§ **What you should do**: Copy, exactly and without additions, every line in the records below from the one holding "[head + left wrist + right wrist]" through the one holding "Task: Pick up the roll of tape", both ends included.

§ **Source records**:
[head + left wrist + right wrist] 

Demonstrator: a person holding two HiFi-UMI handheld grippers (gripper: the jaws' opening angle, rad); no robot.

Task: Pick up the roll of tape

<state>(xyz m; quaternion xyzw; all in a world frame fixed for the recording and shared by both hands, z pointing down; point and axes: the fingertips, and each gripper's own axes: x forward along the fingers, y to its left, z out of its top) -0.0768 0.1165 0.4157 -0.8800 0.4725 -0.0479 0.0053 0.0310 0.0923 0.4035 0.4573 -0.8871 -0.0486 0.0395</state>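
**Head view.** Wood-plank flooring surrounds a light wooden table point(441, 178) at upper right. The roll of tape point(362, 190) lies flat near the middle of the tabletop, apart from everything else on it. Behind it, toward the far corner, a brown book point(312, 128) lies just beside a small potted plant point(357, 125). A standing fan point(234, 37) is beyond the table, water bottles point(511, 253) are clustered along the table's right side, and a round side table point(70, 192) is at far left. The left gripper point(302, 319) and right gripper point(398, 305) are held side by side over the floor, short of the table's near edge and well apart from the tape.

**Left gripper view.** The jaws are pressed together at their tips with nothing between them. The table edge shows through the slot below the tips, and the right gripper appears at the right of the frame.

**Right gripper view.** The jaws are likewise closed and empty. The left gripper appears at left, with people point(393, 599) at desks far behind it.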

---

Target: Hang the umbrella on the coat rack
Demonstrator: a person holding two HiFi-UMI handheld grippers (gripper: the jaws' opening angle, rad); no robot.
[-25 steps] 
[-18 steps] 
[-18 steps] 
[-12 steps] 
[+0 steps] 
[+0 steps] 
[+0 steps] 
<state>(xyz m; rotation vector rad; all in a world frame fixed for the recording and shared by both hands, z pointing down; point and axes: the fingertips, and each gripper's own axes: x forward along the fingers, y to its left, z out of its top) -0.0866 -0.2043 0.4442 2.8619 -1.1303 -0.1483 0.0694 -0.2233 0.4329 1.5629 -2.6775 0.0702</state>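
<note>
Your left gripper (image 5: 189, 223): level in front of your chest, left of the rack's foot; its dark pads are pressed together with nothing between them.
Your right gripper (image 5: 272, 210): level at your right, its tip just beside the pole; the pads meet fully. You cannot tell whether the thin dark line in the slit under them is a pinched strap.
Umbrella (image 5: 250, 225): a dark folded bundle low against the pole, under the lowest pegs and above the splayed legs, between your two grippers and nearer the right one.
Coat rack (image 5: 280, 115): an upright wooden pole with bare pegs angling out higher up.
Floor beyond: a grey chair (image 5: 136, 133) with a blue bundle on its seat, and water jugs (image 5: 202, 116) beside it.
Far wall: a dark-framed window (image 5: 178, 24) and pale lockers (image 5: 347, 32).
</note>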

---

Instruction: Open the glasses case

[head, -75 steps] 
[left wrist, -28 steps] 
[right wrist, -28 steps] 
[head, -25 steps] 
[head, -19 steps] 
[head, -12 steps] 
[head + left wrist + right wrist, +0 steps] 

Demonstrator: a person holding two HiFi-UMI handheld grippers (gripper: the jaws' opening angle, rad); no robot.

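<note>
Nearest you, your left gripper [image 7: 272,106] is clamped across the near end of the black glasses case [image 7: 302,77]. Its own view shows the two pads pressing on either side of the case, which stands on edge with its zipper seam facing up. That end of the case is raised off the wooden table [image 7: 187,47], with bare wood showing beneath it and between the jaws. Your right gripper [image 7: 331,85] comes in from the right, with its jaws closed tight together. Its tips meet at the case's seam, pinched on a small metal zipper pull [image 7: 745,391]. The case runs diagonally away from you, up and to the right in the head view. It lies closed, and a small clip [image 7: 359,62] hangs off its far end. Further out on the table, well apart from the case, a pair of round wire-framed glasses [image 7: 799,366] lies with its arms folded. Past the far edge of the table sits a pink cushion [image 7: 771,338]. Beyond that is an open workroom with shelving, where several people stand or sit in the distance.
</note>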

§ **Result for this task**:
[head + left wrist + right wrist] 

Demonstrator: a person holding two HiFi-UMI handheld grippers (gripper: the jaws' opening angle, rad); no robot.

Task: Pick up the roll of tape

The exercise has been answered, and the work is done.